* PROMPT
Your task is to copy every line of the entries that holds the word "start".

[Stored records]
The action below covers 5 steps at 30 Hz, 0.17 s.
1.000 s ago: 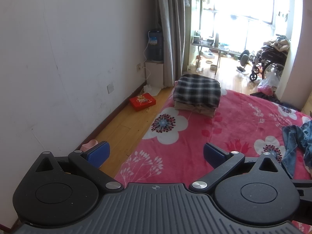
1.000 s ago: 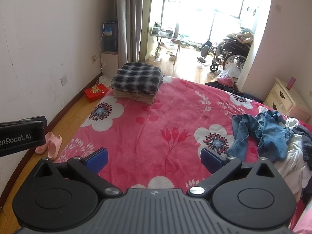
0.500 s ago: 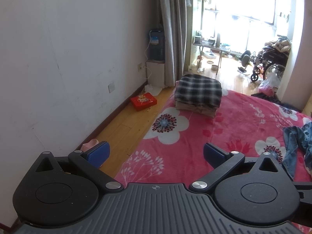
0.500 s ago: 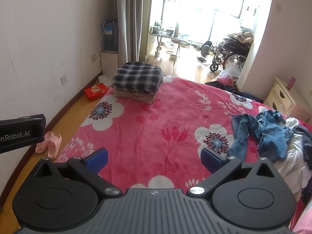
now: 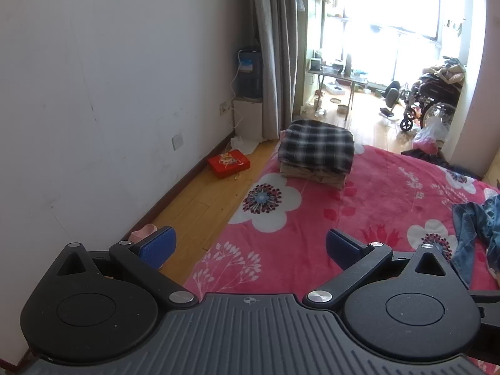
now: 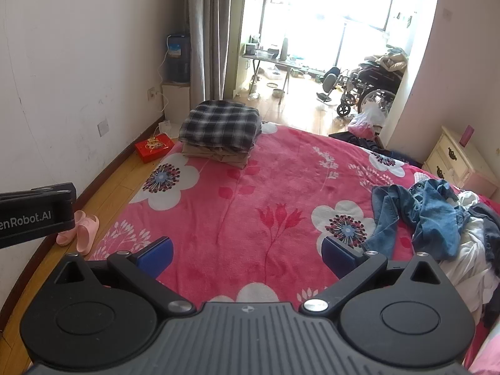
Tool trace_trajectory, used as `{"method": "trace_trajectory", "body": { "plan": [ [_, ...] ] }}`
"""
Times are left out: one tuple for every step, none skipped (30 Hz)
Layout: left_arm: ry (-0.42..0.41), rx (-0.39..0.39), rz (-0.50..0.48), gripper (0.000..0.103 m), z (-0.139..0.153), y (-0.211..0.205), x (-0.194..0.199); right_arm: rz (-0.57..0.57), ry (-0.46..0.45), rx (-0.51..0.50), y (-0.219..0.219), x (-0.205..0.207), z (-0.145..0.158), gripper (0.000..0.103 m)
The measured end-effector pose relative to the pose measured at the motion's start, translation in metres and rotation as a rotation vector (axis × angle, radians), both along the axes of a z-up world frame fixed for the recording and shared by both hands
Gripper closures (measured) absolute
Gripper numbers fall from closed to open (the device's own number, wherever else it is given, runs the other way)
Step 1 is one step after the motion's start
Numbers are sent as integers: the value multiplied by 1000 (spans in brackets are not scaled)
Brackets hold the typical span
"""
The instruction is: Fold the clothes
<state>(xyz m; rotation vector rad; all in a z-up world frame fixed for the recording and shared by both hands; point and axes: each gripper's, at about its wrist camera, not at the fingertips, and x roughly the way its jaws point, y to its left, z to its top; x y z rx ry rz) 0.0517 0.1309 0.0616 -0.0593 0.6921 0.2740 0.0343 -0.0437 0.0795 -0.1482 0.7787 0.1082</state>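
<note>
Both tools [image 5: 250,245] [image 6: 247,251] wide open, empty.

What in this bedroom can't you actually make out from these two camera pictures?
- Unfolded pile, right wrist view: cut off by the right edge, garment count unclear.
- Folded stack: lower layers hidden under the plaid top.
- Window area, left wrist view: washed out by glare.
- Pink slippers: mostly behind the left gripper.

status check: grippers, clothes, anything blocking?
Left gripper open, empty. Right gripper open, empty. Folded stack at far bed corner; unfolded pile on the right, untouched. Pink blanket between them bare, nothing blocking.
</note>
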Motion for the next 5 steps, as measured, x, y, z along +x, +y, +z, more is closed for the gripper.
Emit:
{"method": "trace_trajectory", "body": {
  "plan": [
    [0, 0, 0, 0, 0, 0, 0, 0, 0, 0, 0, 0, 0, 0],
    [-1, 0, 0, 0, 0, -1, 0, 0, 0, 1, 0, 0, 0, 0],
    [-1, -1, 1, 0, 0, -1, 0, 1, 1, 1, 0, 1, 0, 0],
    [0, -2, 0, 0, 0, -1, 0, 2, 1, 1, -1, 1, 1, 0],
    [0, -3, -1, 0, 0, -1, 0, 2, 1, 0, -1, 1, 1, 0]
  ]
}}
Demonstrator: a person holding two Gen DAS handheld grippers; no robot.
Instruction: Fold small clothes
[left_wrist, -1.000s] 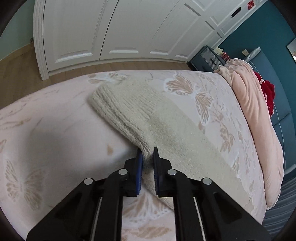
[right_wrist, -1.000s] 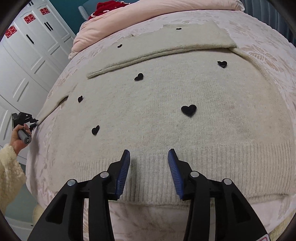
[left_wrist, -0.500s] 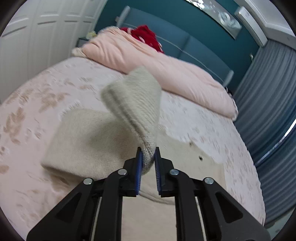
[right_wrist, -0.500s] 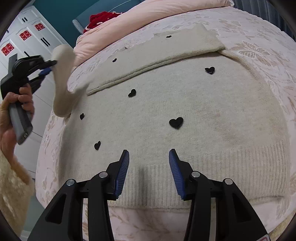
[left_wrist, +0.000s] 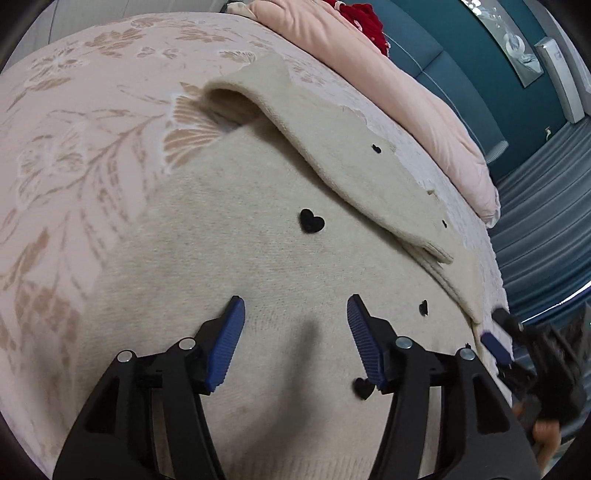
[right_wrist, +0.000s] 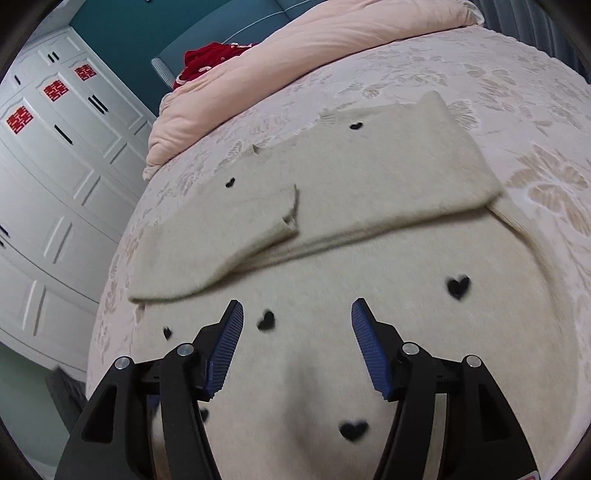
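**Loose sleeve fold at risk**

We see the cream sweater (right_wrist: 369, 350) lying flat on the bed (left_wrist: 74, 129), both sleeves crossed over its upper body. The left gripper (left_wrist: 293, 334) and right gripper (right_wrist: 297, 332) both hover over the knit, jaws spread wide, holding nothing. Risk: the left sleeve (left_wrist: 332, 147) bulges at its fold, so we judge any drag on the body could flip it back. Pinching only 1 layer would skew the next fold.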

* RESPONSE AREA
The measured end-effector pose relative to the pose measured at the motion's start, translation in metres and rotation as a rotation vector (axis × angle, radians), both along the axes of a z-up world frame fixed for the recording and shared by both hands
Step 1 is one step after the motion's start

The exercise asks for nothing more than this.